Repeat the data below exactly, dropping any pictures it holds.

* * * * *

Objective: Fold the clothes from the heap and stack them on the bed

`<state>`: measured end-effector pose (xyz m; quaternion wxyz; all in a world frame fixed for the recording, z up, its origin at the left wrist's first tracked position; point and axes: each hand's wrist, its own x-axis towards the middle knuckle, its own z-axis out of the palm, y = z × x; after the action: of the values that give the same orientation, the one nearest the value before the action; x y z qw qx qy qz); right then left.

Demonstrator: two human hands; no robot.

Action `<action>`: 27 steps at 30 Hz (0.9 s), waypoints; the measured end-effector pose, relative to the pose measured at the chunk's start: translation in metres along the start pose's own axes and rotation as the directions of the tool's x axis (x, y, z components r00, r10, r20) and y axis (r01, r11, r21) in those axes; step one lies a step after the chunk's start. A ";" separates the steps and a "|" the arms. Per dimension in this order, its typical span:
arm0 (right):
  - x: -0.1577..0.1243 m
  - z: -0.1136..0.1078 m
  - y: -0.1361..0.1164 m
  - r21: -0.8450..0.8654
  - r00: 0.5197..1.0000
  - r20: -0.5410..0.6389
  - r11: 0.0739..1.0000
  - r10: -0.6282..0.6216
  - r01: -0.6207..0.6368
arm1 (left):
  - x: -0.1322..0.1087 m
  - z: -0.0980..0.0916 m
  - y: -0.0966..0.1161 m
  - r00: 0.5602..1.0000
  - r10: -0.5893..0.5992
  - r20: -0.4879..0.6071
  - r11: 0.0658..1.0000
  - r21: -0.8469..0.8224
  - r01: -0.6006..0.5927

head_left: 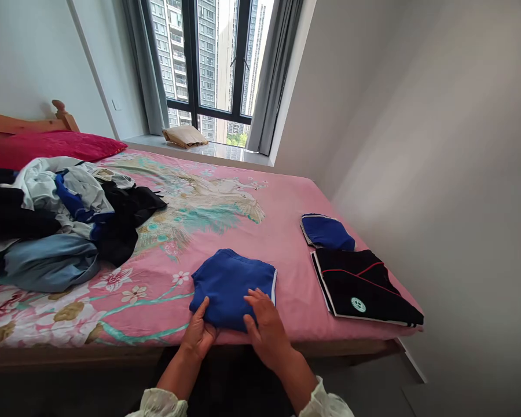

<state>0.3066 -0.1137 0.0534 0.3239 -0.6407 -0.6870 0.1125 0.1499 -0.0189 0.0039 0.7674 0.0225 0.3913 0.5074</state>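
A folded blue garment (pixel 232 284) with a white strip along its right side lies near the front edge of the bed. My left hand (pixel 198 336) holds its near left corner, thumb on top and the other fingers tucked low at the edge, partly hidden. Over the near right part, my right hand (pixel 264 327) is open, fingertips resting on the cloth and thumb spread away. To the right lies a folded black garment (pixel 360 284) with red lines, white edging and a round pale badge. Just behind that one is a smaller folded blue garment (pixel 327 233) with a striped edge.
A loose heap of clothes (pixel 65 214) in white, black, blue and grey-blue covers the bed's left side, before a red pillow (pixel 69 145). The pink flowered bedsheet (pixel 282 202) reaches the right wall. A brown paper bag (pixel 185 136) lies on the windowsill.
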 end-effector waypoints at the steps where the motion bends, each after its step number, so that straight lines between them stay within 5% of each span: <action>1: 0.013 0.006 -0.004 -0.012 0.994 0.093 0.998 -0.063 0.065 | 0.001 -0.001 0.000 1.000 -0.006 0.000 1.000 0.003 0.006; 3: 0.037 0.018 -0.001 -0.048 0.961 0.259 0.992 -0.101 0.117 | 0.001 -0.002 0.001 1.000 -0.009 0.000 1.000 0.008 0.009; 5: 0.059 0.026 0.016 -0.129 0.945 0.328 0.990 -0.008 0.054 | 0.000 -0.002 0.002 1.000 -0.003 -0.003 1.000 0.023 0.004; 9: 0.093 0.023 0.060 -0.241 0.917 0.239 0.934 0.320 -0.263 | -0.004 0.001 0.002 0.999 0.016 -0.033 0.999 0.030 -0.015; 14: 0.133 0.006 0.089 -0.183 0.863 0.340 0.927 0.373 -0.328 | -0.007 0.000 0.001 0.998 0.058 -0.039 0.998 0.031 -0.057; 20: 0.181 -0.010 0.102 -0.120 0.697 0.548 0.868 0.463 -0.482 | -0.006 -0.006 -0.001 0.998 0.057 -0.022 0.996 0.063 -0.056; 25: 0.175 -0.023 0.093 0.026 0.533 0.739 0.774 0.411 -0.632 | -0.006 -0.007 0.003 0.999 0.017 -0.045 0.999 0.032 -0.015; 27: 0.154 -0.030 0.085 0.142 0.517 0.785 0.715 0.341 -0.685 | -0.009 -0.008 0.008 0.997 -0.045 -0.070 0.996 0.070 0.050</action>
<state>0.3974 0.0381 0.0742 0.1168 -0.6329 -0.4829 0.5938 0.1368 -0.0247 0.0068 0.7640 0.0232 0.4358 0.4752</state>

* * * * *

→ Solution
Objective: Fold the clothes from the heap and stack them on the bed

`<state>`: measured end-effector pose (xyz m; quaternion wxyz; all in a world frame fixed for the recording, z up, its origin at the left wrist's first tracked position; point and axes: each hand's wrist, its own x-axis towards the middle knuckle, its own z-axis out of the palm, y = z × x; after the action: of the values that give the same orientation, the one nearest the value before the action; x y z qw qx qy qz); right then left.

Demonstrator: two human hands; no robot.

Action `<action>`: 27 steps at 30 Hz (0.9 s), waypoints; the measured end-effector pose, relative to the pose measured at the chunk's start: translation in metres along the start pose's own axes and rotation as the directions of the tool's x axis (x, y, z components r00, r10, r20) and y axis (r01, r11, r21) in those axes; step one lies a step after the chunk's start. A ";" separates the steps and a "|" the arms. Per dimension in this order, its typical span:
arm0 (right):
  - x: -0.1577..0.1243 m
  - z: -0.1136..0.1078 m
  - y: -0.1361..0.1164 m
  - r21: -0.8450..0.8654
  - r00: 0.5197..1.0000
  - r20: -0.5410..0.6389
  - r11: 0.0739..1.0000
  - r10: -0.6282..0.6216
  - r01: -0.6207..0.6368
arm1 (left):
  - x: -0.1322..0.1087 m
  - z: -0.0980..0.0916 m
  - y: -0.0966..0.1161 m
  - r00: 0.5602..1.0000
  - r10: -0.5893..0.5992
  - r20: -0.4879..0.6071
  - r11: 0.0658..1.0000
  - r21: -0.8469..0.8224
  - r01: -0.6006..0.5927

head_left: 

<state>0.3066 -0.1137 0.0534 0.3239 -0.6407 -0.6870 0.1125 0.1499 -0.0189 0.0039 0.7674 0.0225 0.3913 0.5074</state>
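A folded blue garment (pixel 232 284) with a white strip along its right side lies near the front edge of the bed. My left hand (pixel 198 336) holds its near left corner, thumb on top and the other fingers tucked low at the edge, partly hidden. Over the near right part, my right hand (pixel 264 327) is open, fingertips resting on the cloth and thumb spread away. To the right lies a folded black garment (pixel 360 284) with red lines, white edging and a round pale badge. Just behind that one is a smaller folded blue garment (pixel 327 233) with a striped edge.
A loose heap of clothes (pixel 65 214) in white, black, blue and grey-blue covers the bed's left side, before a red pillow (pixel 69 145). The pink flowered bedsheet (pixel 282 202) reaches the right wall. A brown paper bag (pixel 185 136) lies on the windowsill.
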 end-effector waypoints at the steps where the motion bends, each after its step number, so that straight lines between them stay within 5% of each span: <action>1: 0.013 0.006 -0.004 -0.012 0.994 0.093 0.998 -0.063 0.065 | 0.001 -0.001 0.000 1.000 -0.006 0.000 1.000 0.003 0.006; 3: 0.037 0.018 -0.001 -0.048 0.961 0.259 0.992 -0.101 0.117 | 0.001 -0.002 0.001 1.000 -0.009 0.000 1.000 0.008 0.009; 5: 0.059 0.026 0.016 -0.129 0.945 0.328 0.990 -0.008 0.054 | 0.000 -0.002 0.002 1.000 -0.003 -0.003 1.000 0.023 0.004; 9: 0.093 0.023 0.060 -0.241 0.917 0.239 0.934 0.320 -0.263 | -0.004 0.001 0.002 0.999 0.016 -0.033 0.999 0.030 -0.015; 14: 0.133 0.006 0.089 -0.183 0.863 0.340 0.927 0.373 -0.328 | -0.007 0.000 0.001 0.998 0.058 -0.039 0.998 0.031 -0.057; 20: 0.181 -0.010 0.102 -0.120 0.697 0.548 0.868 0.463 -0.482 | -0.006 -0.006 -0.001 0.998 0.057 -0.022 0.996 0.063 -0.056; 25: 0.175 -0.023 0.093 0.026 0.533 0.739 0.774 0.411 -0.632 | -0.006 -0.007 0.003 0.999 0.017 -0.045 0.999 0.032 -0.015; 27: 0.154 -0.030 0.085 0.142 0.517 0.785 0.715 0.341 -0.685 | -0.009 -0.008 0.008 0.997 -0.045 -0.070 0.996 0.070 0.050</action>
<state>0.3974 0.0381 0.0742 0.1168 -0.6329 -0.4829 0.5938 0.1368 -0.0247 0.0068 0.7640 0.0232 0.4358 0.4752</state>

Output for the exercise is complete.